The truly engaging moments that follow are those that borrow most from their sounds of old – songs that would be right at home on CYHSY’s debut. “Mama, Won’t You Keep Them Castles In The Air & Burning?” and “Underwater (You & Me)” are vintage-tinged garage gems that start psychedelically dreamy and push forward into energetically triumphant territory. “Satan Said Dance” is an admittedly silly but nevertheless enjoyable freak-out set in a hell where constant dance is the devil’s punishment: “He says to me to shake around/don’t stop until you’re in the ground/Satan, Satan, Satan said DANCE/let’s dance!”

Darker, slower songs interrupt the feel-good flow of the album’s more propulsive foot-stompers. Some build and then fizzle, like the unnecessary minute-long accordion ballad “Upon Encountering The Crippled Elephant” and its dragging, plunking predecessor “Goodbye To The Mother & The Cover.”

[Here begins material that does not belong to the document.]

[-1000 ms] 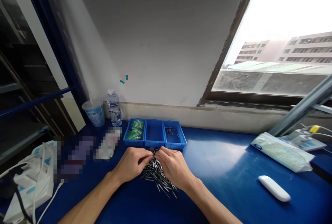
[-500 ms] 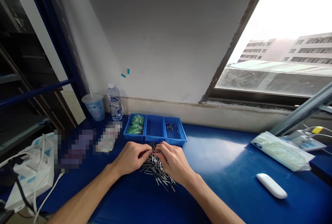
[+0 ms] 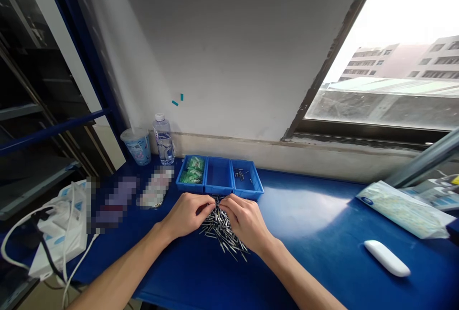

Others make it work in their favor, like the elegant, painstaking first single “Love Song No. 7,” which boasts woozy, well-layered harmonies, a torch song-type piano and Ounsworth’s shaky attempts at reassuring himself that he’s “safe and sound/ safe for now.” It’s a fine, but unfortunately rare, example of one of the album’s experimentations working in the band’s favor.

Mostly, it is an album slightly bogged down by its over-employment of difficult, off-putting sounds and concepts, though “Some Loud Thunder” uncovers a unique richness in the songs CYHSY don’t leave for dead. It is hoped the band has a long future ahead of them even despite their ever-so-slight slump, and thus plenty of practice in learning to choose the usual good ideas over the plain, useless ones.